Please set down the lines of the listing exactly, from its first line to the line with "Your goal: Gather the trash", leaving the pictures out.

(Available data)

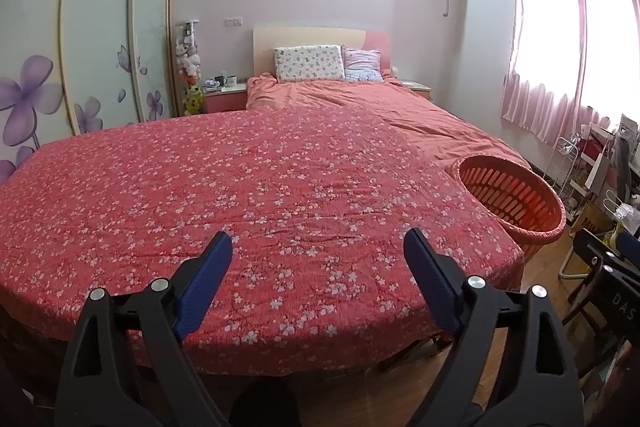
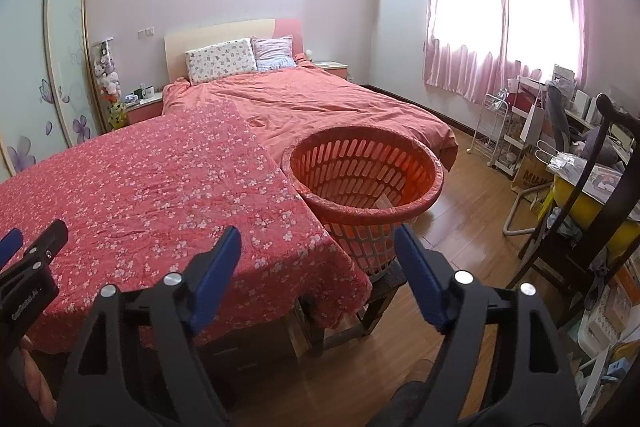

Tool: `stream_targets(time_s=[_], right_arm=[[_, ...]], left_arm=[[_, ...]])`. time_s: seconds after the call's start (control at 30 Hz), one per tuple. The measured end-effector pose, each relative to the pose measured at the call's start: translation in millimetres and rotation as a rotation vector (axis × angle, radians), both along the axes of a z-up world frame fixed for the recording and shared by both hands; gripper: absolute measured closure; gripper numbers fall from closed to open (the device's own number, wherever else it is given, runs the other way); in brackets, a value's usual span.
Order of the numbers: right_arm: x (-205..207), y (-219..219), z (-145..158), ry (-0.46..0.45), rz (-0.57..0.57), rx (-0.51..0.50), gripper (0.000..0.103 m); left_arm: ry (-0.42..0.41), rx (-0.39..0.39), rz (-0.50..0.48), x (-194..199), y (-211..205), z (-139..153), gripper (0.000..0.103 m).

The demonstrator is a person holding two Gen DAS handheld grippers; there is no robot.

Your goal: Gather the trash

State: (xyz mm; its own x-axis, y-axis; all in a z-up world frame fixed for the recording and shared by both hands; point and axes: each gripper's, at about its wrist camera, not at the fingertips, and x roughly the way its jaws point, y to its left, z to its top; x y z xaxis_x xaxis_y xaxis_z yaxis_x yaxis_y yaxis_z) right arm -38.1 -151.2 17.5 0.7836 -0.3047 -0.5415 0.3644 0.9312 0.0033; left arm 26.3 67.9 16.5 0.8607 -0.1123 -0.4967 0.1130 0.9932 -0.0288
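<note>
Both pairs of blue-padded fingers stand wide apart with nothing between them. Seen from its own camera, the left gripper (image 1: 318, 247) hangs above the near part of a flowered red cloth (image 1: 240, 187) spread over a raised surface. The right gripper (image 2: 318, 241) is held off that cloth's right corner, facing the orange slotted basket (image 2: 424, 203), which stands just beside the cloth's edge on a dark wooden stool (image 2: 380, 291). A pale, clear scrap (image 2: 386, 203) lies inside the basket; what it is cannot be told. Behind is a bed (image 2: 320, 99) with two pillows (image 2: 220, 61).
</note>
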Motion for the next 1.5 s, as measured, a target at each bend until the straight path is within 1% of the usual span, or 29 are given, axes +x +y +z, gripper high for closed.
stream_targets(time_s=[0.1,0.17,0.23,0.37,0.67,0.97,1.5], right_arm=[[-0.3,-1.3,-1.6,0.0,-0.015,-0.003,0.017],[-0.6,-1.7,-2.5,-0.001,-0.028,-0.013,0.011],[-1.7,-0.5,-3.8,-0.003,-0.034,-0.019,0.008],[-2.2,-1.8,-5.5,-0.004,-0.055,-0.032,0.006],[-5.5,-1.1,-2.7,-0.021,-0.085,-0.055,0.005],[-8.6,1.7,2.1,-0.045,-0.099,-0.089,0.004],[-10.1,3.6,-2.3,-0.042,-0.1,-0.083,0.004]], left_arm=[[0.006,-0.001,-0.002,-2.5,1.2,-1.9,0.013],[0.007,-0.001,-0.003,-3.9,1.4,-2.1,0.013],[0.008,-0.001,-0.004,-4.7,0.3,-2.2,0.012],[0.008,-0.001,-0.004,-4.5,-0.6,-1.7,0.009],[0.002,-0.001,0.002,-5.9,-2.6,-0.5,0.005],[-0.027,-0.014,0.024,-11.7,0.3,5.2,0.003],[-0.015,-0.026,0.045,-14.8,4.1,4.1,0.003]])
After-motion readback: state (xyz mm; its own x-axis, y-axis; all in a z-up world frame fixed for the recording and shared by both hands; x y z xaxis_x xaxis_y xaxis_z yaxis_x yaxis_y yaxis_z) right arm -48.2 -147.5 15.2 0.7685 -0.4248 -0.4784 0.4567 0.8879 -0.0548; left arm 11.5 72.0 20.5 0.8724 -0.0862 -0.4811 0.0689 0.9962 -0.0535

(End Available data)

Solution for this problem
Tool: `stream_targets(time_s=[_], right_arm=[[_, ...]], left_arm=[[_, ...]])`. time_s: seconds after the call's start (control at 30 Hz), one per tuple. The measured end-effector pose, each relative to the pose measured at the call's start: translation in millimetres and rotation as a rotation vector (axis × angle, radians), both along the axes of a z-up world frame fixed for the recording and shared by both hands; gripper: absolute measured closure; gripper numbers fall from closed to open (the device's own number, wherever else it is given, runs the other way); in brackets, a value's usual span.
Order of the numbers: right_arm: x (-205..207), y (-219..219), z (-145..158), ry (-0.46..0.45), rz (-0.57..0.57), rx (-0.51..0.50), gripper (0.000..0.103 m); left_arm: ry (-0.42..0.41), rx (-0.39..0.39), rz (-0.50..0.48), x (-194..199), y (-211..205), z (-139..153), gripper (0.000..0.103 m).

The demonstrator is a person holding two Gen DAS handheld grippers; there is no robot.

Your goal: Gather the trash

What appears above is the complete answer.